Defense Industrial and Multilateral Integration
Naval Procurement and Technology Transfer
- Rafale-M Fighter Jets: India finalized an agreement to procure 26 Rafale-M (Marine) fighter jets for the Indian Navy’s indigenous aircraft carriers, featuring technology transfers for integrating indigenous weapon systems.
- Submarine Construction: Ongoing joint manufacturing initiatives support India’s Project-75 program, enhancing industrial capacity for conventional submarine maintenance, repair, and overhaul (MRO) facilities in India.
Multilateral and Trilateral Joint Operations
| Exercise / Initiative | Nature of Cooperation | Key Elements and Strategic Objective |
| Varuna | Bilateral Naval Exercise | Conducted annually since 1993; involves advanced anti-submarine warfare, fleet maneuvers, and tactical live-firing. |
| La Pérouse | Multilateral Maritime Exercise | French-led naval exercise in the Bay of Bengal involving India, Australia, Japan, and the United States. |
| India-UAE-France | Trilateral Dialogue | Launched in 2023; focuses on maritime security, combatting climate change, and protecting biodiversity in the IOR. |
| Indo-Pacific Oceans Initiative (IPOI) | Regional Framework | Launched by India; France joined in 2021 and co-leads the Maritime Resources Pillar alongside Indonesia. |
IASPOINT Booster Facts for UPSC
- First Western Partner: France was the first Western nation with which India signed a Strategic Partnership Agreement in January 1998.
- Joint Satellite System: ISRO and the French space agency CNES operate joint satellite missions, including Megha-Tropiques and SARAL, which monitor tropical climate conditions and ocean surface heights.

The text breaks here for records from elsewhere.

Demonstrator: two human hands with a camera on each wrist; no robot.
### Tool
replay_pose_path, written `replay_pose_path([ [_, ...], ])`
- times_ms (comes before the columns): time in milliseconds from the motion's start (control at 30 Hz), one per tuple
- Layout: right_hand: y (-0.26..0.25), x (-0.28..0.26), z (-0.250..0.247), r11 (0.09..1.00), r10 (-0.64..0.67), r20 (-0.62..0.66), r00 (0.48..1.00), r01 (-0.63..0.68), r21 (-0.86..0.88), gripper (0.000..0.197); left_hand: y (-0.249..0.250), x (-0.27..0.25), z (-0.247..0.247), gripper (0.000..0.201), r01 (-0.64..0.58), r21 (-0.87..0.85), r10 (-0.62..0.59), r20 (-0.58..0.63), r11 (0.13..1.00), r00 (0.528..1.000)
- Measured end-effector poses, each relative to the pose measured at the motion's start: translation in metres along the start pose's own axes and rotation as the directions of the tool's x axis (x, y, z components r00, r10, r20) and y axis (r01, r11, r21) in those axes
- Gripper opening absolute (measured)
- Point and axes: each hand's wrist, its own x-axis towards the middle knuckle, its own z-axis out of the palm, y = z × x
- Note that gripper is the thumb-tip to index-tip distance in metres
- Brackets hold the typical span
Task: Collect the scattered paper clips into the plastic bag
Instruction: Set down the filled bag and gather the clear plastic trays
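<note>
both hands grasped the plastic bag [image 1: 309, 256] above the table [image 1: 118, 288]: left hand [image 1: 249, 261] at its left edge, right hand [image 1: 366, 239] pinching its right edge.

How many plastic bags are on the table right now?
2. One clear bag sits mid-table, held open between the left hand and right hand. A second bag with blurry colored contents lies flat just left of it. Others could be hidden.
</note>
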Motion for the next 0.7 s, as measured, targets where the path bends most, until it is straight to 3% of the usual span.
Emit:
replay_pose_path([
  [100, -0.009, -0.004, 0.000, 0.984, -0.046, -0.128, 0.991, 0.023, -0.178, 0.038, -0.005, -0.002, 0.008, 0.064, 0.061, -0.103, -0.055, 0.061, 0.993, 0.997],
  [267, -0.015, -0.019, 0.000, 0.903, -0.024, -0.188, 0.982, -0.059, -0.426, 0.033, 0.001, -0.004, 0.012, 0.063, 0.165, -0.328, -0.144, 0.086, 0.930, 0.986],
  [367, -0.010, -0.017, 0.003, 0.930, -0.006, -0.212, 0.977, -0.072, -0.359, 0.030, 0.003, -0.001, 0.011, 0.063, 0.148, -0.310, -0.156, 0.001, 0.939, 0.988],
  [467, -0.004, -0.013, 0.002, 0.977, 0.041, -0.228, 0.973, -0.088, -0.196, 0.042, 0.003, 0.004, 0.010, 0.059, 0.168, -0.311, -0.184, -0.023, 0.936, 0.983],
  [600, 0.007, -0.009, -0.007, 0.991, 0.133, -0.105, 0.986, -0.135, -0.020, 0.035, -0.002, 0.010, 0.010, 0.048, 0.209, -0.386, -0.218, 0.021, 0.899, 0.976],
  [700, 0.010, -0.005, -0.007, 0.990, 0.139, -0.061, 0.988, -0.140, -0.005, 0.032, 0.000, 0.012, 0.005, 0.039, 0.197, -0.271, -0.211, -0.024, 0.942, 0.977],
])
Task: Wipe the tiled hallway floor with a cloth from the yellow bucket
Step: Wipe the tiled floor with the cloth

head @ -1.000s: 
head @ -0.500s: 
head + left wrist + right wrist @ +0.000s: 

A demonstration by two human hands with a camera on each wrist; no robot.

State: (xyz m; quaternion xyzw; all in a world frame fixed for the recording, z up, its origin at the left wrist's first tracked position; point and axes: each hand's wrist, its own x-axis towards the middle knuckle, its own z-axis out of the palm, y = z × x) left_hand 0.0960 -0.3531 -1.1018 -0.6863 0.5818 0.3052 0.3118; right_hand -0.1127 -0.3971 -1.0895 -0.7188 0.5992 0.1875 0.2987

- International Solar Alliance (ISA): Co-founded by India and France in 2015 at the UN Climate Change Conference (COP21) in Paris, it is headquartered in Gurugram, Haryana.
- UNCLOS Compliance: Both countries explicitly anchor their Indo-Pacific strategies on compliance with the United Nations Convention on the Law of the Sea (UNCLOS), opposing unilateral changes to maritime boundaries.
- Indian Ocean Rim Association (IORA): France became a full member of IORA in December 2020, representing its overseas territory of Réunion Island, a move heavily supported by India.